Glass sang and screamed into shards, guardian spells shattered in sighing silver smoke and sparkling dust, and the armaragor charged through the ruin into the room, to snatch at the convulsing procurer with a snarl.

The lightning was silver and green this time. It struck the swordmaster like a ram, plucking him from his feet and smashing him back against a wall. In his wake, the procurer was whirled along like a leaf and tumbled against the stones beside him, to be held there as helpless and breathless as Hawkril in the roiling, risen force.

He stared at its source, a room away but striding toward them as terrible as any angry baron shouldering through archways. Tall and terrible she came in her nightgown, with the witchlights of her risen power sparkling and swirling around her.

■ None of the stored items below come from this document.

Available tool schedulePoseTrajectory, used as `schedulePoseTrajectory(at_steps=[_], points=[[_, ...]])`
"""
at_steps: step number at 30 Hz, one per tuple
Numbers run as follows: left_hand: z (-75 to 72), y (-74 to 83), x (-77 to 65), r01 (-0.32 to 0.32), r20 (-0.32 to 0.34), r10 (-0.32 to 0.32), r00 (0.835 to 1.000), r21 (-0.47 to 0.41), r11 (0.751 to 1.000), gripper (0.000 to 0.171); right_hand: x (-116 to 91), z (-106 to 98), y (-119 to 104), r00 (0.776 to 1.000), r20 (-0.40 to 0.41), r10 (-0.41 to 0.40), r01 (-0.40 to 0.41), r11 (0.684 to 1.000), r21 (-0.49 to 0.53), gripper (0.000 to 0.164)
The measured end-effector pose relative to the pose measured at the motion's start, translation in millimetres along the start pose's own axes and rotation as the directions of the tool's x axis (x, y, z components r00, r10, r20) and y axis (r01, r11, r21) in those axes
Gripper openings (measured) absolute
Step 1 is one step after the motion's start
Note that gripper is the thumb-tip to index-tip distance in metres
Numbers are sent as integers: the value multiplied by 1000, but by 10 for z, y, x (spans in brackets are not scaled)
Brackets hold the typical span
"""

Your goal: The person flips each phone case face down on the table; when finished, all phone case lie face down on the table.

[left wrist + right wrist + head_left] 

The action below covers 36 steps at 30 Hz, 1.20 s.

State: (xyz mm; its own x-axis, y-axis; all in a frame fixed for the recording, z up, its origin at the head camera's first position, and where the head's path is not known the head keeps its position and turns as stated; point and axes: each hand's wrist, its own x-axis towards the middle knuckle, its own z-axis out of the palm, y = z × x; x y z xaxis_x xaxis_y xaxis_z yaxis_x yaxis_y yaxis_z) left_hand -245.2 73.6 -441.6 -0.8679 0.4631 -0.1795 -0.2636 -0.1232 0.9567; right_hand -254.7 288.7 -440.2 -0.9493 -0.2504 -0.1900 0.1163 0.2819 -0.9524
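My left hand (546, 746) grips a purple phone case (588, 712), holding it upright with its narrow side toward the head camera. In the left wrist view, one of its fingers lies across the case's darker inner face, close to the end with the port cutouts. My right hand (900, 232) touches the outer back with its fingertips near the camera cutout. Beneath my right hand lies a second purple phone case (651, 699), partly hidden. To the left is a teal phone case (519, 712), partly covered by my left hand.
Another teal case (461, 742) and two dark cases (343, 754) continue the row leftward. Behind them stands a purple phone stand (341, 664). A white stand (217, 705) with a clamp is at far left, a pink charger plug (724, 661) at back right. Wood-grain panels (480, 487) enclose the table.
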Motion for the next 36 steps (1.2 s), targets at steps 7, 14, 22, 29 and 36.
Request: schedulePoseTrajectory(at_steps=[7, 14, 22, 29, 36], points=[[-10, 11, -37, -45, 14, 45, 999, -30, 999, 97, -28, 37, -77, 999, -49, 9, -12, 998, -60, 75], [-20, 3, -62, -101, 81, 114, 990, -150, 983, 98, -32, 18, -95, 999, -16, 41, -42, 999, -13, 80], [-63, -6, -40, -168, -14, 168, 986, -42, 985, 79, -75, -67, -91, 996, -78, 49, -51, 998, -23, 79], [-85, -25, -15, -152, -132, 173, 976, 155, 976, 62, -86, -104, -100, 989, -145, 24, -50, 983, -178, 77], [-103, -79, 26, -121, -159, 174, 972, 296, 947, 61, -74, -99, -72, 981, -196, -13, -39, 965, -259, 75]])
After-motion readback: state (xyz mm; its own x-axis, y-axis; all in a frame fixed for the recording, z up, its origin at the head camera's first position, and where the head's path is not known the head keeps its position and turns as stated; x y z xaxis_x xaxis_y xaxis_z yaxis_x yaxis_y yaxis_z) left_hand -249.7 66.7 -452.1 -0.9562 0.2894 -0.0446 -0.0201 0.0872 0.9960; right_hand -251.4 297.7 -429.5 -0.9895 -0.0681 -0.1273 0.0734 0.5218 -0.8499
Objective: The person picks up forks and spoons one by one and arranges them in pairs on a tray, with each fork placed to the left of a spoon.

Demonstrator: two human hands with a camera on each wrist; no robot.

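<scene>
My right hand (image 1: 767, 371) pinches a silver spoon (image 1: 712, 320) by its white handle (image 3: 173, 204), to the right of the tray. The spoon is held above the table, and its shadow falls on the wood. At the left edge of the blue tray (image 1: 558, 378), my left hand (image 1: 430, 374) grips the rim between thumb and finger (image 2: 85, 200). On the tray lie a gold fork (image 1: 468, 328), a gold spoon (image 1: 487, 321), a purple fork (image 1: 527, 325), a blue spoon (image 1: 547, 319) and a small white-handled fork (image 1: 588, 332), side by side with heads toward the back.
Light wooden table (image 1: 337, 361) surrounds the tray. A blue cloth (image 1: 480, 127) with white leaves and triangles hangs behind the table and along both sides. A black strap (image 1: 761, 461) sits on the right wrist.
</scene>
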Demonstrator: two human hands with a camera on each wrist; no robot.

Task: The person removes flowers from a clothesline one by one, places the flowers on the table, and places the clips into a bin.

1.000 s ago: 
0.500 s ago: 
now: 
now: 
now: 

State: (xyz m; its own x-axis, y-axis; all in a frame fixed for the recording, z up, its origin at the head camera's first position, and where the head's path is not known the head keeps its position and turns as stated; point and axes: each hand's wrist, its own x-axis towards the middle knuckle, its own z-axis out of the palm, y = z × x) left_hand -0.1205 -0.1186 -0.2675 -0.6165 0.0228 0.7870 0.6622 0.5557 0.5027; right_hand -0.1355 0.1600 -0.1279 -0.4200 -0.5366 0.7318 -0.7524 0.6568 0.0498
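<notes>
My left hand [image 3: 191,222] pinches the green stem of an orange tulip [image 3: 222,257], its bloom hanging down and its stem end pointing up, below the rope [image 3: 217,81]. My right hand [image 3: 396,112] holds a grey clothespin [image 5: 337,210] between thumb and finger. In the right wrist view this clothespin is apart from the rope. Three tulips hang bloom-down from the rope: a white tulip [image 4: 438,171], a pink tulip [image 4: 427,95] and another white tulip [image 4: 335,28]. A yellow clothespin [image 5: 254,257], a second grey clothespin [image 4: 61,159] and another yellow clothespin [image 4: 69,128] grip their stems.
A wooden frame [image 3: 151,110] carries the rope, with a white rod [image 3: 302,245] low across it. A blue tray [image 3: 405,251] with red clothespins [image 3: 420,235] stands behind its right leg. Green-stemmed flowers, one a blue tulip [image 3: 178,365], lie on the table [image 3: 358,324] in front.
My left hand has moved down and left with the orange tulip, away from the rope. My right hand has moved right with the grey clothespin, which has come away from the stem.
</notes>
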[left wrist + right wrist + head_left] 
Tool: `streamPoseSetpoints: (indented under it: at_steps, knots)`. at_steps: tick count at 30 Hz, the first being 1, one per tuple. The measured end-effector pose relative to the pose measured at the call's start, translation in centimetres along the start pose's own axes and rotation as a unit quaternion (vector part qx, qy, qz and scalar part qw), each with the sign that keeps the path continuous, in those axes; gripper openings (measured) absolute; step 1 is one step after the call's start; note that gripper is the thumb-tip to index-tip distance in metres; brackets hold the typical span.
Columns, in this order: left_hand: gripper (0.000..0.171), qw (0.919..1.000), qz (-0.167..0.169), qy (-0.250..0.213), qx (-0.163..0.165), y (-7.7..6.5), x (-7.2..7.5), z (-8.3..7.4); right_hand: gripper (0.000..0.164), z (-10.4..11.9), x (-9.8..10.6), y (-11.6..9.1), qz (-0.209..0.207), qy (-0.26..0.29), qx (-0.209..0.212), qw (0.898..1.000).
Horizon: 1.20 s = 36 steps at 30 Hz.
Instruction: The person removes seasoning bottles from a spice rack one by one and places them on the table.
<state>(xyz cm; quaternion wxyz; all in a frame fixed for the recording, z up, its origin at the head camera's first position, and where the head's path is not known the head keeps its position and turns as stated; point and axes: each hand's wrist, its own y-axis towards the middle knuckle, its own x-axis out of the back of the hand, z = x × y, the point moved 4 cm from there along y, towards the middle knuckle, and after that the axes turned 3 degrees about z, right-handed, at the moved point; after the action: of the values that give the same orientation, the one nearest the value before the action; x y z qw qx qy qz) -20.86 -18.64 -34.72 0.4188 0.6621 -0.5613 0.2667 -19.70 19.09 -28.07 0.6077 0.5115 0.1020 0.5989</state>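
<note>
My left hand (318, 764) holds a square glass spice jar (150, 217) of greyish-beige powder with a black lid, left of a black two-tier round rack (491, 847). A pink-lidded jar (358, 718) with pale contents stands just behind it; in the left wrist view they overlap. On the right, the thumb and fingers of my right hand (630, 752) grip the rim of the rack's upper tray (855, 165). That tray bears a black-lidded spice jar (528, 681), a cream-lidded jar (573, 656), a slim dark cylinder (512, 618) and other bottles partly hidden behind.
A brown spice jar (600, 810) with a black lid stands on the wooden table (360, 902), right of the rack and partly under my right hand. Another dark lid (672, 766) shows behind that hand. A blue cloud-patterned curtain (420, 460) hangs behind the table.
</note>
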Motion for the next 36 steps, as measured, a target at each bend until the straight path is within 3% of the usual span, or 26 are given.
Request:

The Lady of Jewels, it seemed, was a powerful sorceress.

The gray and slab-sided peaks known as the Windfangs stood like a shield between Coiling Vale and the worst of the winter winds that seared the rolling plains of Dalondblas to the north, piling up glittering snows there in drifts as high as tall castle towers.

Winter in the Windfangs meant mist-tattered gales howling down the clefts over the glittering corpses of frozen crag sheep, but in summer heavy carts groaned down from quarries through the prosperous barony of Loushoond, whose fat and wine-loving Tersept blinked pale, watery eyes at anyone complaining of brigands and sent armaragors in gilded armor to riding the roads in glittering display. Above the quarries rose tortured knobs and shoulders of rock called the Wildrocks. The frowning mountains rose behind them and betimes sent huge sheets of rock crashing down upon them. They were home to monsters and lawless, desperate men, wherefore law-abiding folk shunned the Wildrocks but spoke much of them, at night in taverns.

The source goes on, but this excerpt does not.